Di Lolly Willowes o L’amoroso cacciatore, libro che ho amato, avrei potuto scegliere molte altre citazioni. Il romanzo di Sylvia Townsend Warner è una festa di specie vegetali. Geranei, rododendri, ortiche, peri, gigli, noci, portulaca, pioppi, crisantemi, biancospini, ginepri, cardi, larici, abeti, faggi: su quale soffermarmi?
Poi mi sono ricordata di quel gatto addormentato sui nasturzi. Che bella immagine! ho pensato. E così mi sono lanciata alla ricerca di informazioni su questo fiore, scoprendo che è originario del Perù, che tutte le sue parti sono commestibili e che ha un sapore simile a quello del crescione. In Europa è usato soprattutto come pianta ornamentale5.

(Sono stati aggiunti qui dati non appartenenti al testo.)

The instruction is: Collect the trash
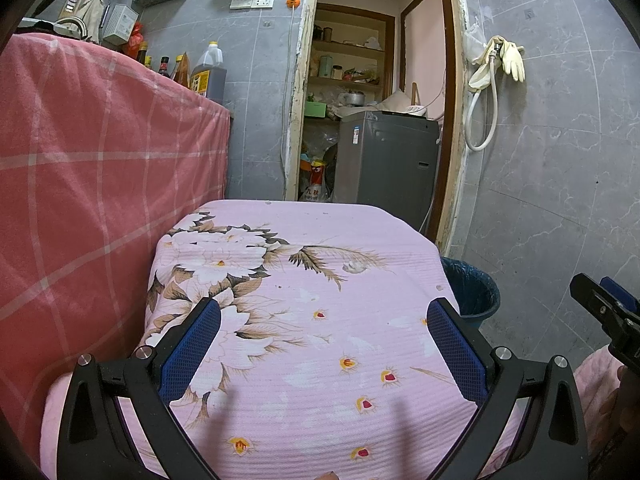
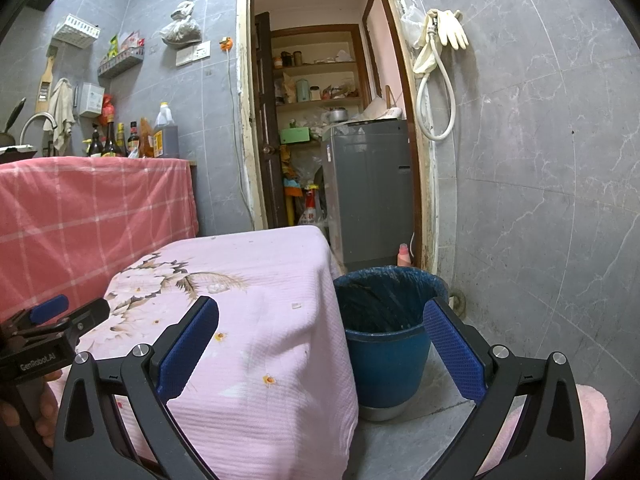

Curiosa è l’origine del nome. Dai un’occhiata a quella della parola nasturzio. Ancora più interessante, però, è la scelta del nome botanico, usato per la prima volta da Linneo nell’opera Species Plantarum (1753): Tropaeolum majus6. Tropaeolum deriva dal latino tropaeum, ossia trofeo.7
Ma che c’entrano i trofei? La pianta ricorderebbe i trofei antichi (le foglie paiono scudi) eretti dopo una battaglia dai vincitori con le armi e le armature dei nemici vinti8. Ecco, forse, perché nel linguaggio dei fiori il nasturzio è simbolo di vittoria e trionfo.
Luoghi
Fra i miei posti preferiti a Berlino c’è il Britzer Garten, nel quartiere di Neükolln, una grande oasi verde con vialetti distesi fra prati alberati, cespugli in fiore, specchi d’acqua e ponticelli dove passare una giornata intera fingendo di essere altrove.
Ci sono tornata qualche mese fa. Non ero sola e il cielo minacciava pioggia. Ho proposto alle mie compagne una visita al giardino delle streghe (Hexen Garten), l’angolo che preferisco (alcune foto le ho pubblicate sul mio profilo Instagram @lettureinviaggio).
Ricorda le rovine di un castello e ospita piante tipiche dei giardini medievali. Tra queste anche una selezione di erbe medicinali citate da Ildegarda di Bingen nelle sue opere. Credo piacerebbe anche a Lolly Willowes. A me di sicuro piace tantissimo.
Il giardino delle streghe del Brizter Garten non è l’unico giardino medievale della città. L’altro si trova presso il Museumsdorf Düppel, un villaggio ricostruito sulla base dei resti di un insediamento del XII secolo trovati nella zona durante gli scavi effettuati negli anni Sessanta del Novecento.
Situato al confine con il Brandeburgo, il villaggio-museo di Düppel è un altro di quei luoghi immersi nel verde dove trascorrere del tempo in totale beatitudine. Nel fine settimana attori e attrici in abiti medievali arrostiscono il pane su una stecca di legno, intrecciano cesti, curano il giardino, tessono o mettono in scena un pasto.
Sul blog…
trovi le mie impressioni su Lolly Willowes o L’amoroso cacciatore di Sylvia Townsend Warner
Grazie per aver letto Altrove! Questa edizione ottobrina si è lasciata cullare più dalle piante che dai libri. Spero ti sia piaciuta. Al mese prossimo. Un abbraccio!
Virginia Woolf scrisse un racconto intitolato Kew Gardens, pubblicato nel 1921.
Il sito web dei Kew Garden riporta questo numero. Su altri siti web a volte si parla di 16, altre di 17.
La sua casa natale esiste ancora ed è una “listed building grade II”. Fonte: sito web di Historic England.
Esiste anche il Tropaeolum minus, il nasturzio nano.